■ Required work
Find the line containing "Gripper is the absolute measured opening" in the entries below. Restate it and each line after it, word for word, up to and including the line containing "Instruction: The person".

■ Data for review
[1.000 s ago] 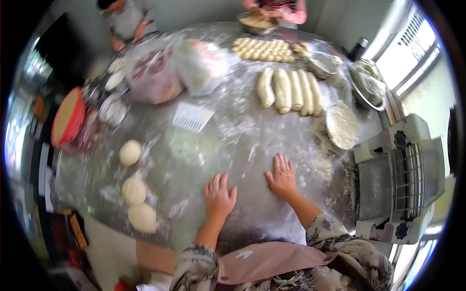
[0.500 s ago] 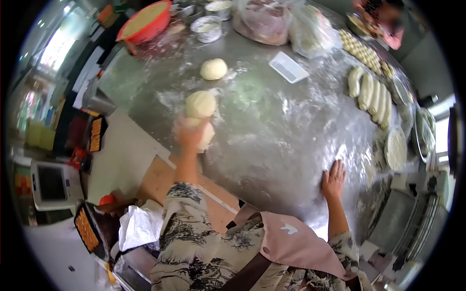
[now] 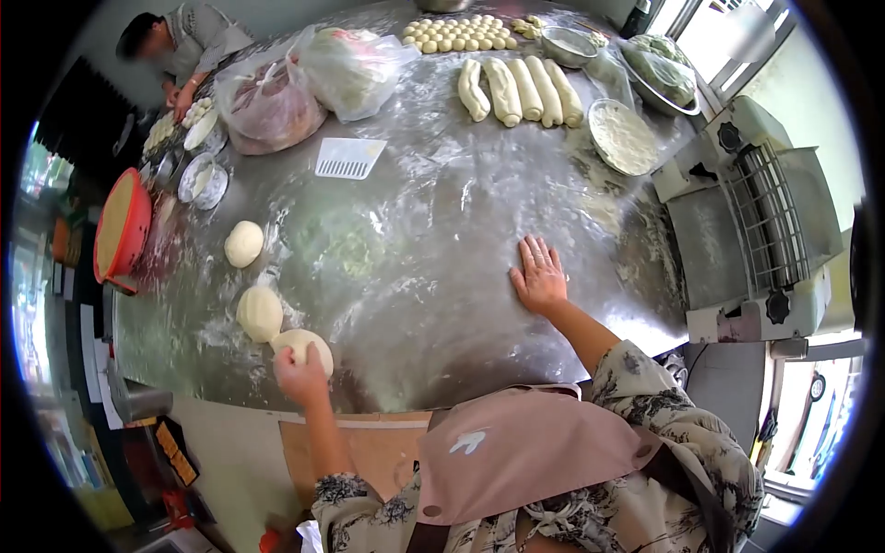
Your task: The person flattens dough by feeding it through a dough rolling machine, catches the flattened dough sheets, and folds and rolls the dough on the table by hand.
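Note:
My left hand [image 3: 302, 373] is on the near dough ball [image 3: 308, 352] at the lower left, its fingers curled over the ball's near side. That ball touches a second dough ball [image 3: 259, 314]; a third ball [image 3: 243, 244] lies farther back. My right hand [image 3: 541, 276] rests palm down on the metal table [image 3: 415, 276], fingers spread, holding nothing. A white slotted scraper [image 3: 350, 158] lies beyond my hands, in the middle left of the table.
Dough rolls [image 3: 524, 91] and small dough pieces [image 3: 459, 35] lie at the back. A bowl of flour [image 3: 623, 137] and a roller machine [image 3: 751, 221] stand right. Filled plastic bags [image 3: 272, 106], a red bowl [image 3: 123, 229] and a person [image 3: 189, 51] are left.
My left hand has gone from flat on the table to the near dough ball, which has shifted right against its neighbour. My right hand stays flat on the table. The head view has turned.

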Demonstrator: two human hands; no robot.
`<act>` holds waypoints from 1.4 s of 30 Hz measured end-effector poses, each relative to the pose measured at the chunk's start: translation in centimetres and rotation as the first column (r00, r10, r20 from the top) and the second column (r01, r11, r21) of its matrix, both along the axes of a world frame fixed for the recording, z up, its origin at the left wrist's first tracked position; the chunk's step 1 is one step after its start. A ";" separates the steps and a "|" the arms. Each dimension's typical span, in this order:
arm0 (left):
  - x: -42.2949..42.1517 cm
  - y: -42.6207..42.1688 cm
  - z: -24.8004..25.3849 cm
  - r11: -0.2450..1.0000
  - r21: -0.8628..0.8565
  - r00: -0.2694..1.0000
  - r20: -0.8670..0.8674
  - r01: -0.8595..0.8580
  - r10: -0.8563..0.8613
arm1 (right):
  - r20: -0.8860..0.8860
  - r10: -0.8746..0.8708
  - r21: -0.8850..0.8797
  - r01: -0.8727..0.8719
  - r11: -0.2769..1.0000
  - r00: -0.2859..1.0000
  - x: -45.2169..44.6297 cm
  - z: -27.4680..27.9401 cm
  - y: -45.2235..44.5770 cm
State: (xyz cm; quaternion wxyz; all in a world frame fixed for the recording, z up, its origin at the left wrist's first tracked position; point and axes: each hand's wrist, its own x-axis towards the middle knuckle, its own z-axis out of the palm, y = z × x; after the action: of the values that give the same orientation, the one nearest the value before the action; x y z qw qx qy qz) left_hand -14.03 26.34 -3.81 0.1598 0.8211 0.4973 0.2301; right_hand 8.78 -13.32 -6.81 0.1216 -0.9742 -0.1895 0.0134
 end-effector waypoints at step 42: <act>10.6 -14.1 -0.3 0.817 -0.157 0.815 -0.094 0.554 -0.571 | 0.059 -0.412 0.077 0.407 0.910 0.909 10.2 -1.8 -9.0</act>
State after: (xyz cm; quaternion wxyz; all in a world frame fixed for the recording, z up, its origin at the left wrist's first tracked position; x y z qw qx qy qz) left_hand -3.39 12.21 -4.07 0.2365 0.9338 0.2549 0.0848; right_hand 18.96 -22.31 -8.65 0.1450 -0.9878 0.0141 -0.0544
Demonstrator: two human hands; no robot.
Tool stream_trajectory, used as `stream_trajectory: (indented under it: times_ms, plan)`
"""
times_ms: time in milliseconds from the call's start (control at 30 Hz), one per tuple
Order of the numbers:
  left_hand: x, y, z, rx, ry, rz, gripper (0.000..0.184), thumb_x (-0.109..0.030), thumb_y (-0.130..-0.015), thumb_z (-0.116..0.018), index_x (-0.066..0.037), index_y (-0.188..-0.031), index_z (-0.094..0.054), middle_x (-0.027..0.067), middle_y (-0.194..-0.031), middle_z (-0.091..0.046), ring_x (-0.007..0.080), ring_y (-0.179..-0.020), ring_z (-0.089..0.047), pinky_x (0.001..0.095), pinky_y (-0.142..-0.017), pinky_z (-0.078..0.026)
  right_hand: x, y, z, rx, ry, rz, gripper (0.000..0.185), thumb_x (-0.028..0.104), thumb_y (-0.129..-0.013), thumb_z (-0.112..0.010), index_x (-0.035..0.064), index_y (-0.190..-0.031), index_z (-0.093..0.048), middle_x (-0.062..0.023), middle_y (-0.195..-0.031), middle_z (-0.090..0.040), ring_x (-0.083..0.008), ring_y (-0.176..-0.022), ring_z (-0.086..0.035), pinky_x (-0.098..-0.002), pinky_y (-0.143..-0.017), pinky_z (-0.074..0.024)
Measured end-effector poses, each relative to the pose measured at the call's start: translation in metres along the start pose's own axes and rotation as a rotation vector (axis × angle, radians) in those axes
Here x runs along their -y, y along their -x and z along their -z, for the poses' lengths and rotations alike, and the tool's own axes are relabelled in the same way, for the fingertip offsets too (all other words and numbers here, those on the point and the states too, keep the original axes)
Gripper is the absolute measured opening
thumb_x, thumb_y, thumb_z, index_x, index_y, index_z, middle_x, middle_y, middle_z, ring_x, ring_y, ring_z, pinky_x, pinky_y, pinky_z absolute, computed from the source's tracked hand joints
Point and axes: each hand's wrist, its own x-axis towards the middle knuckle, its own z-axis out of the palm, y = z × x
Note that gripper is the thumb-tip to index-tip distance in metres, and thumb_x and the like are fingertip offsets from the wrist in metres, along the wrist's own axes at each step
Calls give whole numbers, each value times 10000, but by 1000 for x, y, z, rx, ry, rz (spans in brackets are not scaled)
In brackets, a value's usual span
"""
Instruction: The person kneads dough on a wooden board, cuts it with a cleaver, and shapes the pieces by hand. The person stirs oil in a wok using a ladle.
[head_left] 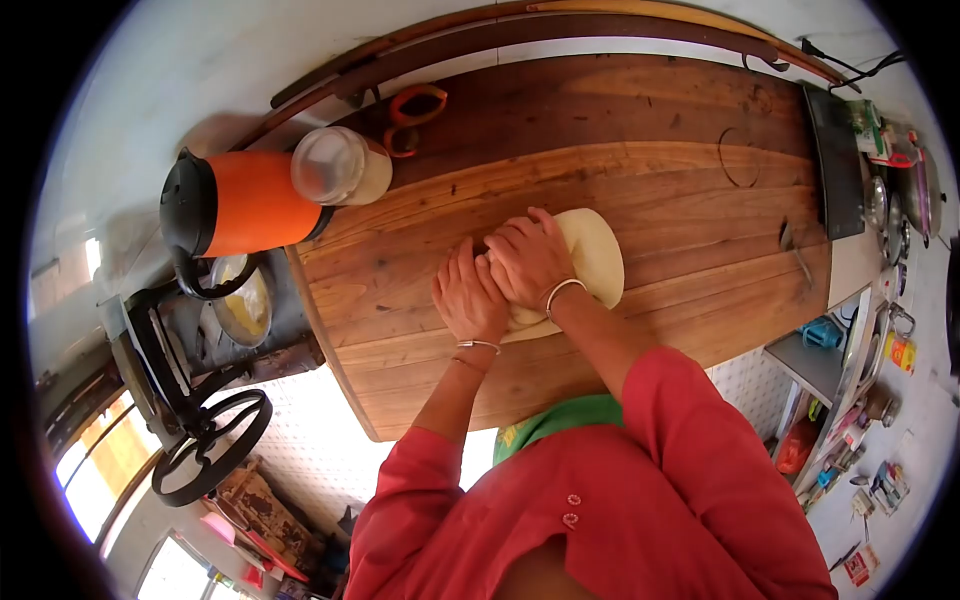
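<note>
A pale, smooth slab of dough (597, 258) lies on the wooden table (420, 370), and both of my hands press on it. My right hand (530, 262) rests on its middle, fingers curled over the far side. Just to the left, my left hand (470, 298) grips the dough's left end, with its fingers bent and touching the right hand. Much of the dough is hidden under the two hands; its rounded right end shows beyond my right wrist.
At the back left stand an orange jug (262, 203) with a black lid and a lidded plastic jar (340, 166). Behind the jar are orange-handled scissors (410, 115). A metal bowl (243, 300) sits lower left. A black panel (835, 165) stands at the table's right end.
</note>
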Motion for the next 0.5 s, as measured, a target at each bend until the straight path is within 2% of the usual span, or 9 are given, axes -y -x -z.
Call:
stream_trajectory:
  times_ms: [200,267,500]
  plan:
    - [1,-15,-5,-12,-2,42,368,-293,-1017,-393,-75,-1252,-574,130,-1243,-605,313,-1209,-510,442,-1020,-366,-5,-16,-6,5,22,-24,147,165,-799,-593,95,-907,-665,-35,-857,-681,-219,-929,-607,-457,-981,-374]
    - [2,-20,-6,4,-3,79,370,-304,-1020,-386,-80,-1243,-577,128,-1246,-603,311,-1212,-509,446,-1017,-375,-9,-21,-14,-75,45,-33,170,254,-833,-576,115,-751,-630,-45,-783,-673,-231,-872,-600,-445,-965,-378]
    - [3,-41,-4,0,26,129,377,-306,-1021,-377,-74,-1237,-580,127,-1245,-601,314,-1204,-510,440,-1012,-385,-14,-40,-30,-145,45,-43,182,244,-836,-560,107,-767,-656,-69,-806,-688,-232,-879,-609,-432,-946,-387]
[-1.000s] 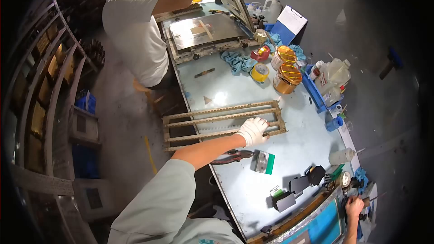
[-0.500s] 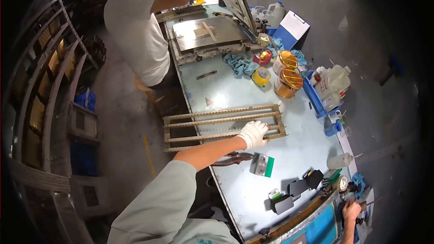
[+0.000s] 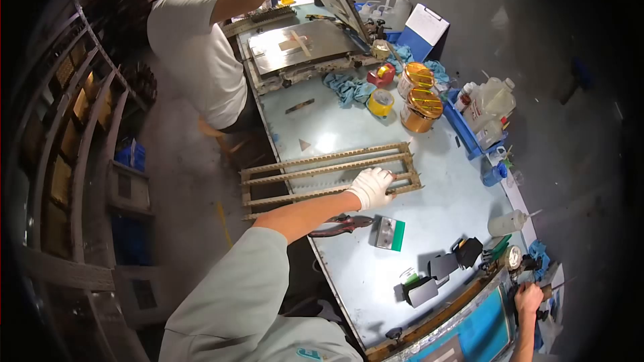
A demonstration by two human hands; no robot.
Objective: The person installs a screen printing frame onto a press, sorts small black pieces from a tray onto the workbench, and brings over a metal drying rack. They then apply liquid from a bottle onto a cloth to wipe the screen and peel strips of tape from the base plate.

■ Task answer
Gripper is the absolute measured opening
thumb_x, thumb_y, thumb_z, index_x, index_y, index_z, middle_x, middle_y, middle_z, ring_x, ring_y, ring_z, pinky_x, pinky_y, pinky_z absolute, computed from the source's tracked hand joints
Point and axes: each hand's wrist, its own x-axis towards the middle knuckle, its own z-axis out of the palm, y = z × x
Note that gripper is the thumb-tip to index-tip distance in metres, and thumb_x and the like are fingertip offsets from the wrist in metres, along the wrist's own axes at each step
Calls give whole numbers, each value times 10000, but by 1000 for x, y, z, rx, ry, rz (spans in brackets are not scaled)
In brackets, a value's usual span
"""
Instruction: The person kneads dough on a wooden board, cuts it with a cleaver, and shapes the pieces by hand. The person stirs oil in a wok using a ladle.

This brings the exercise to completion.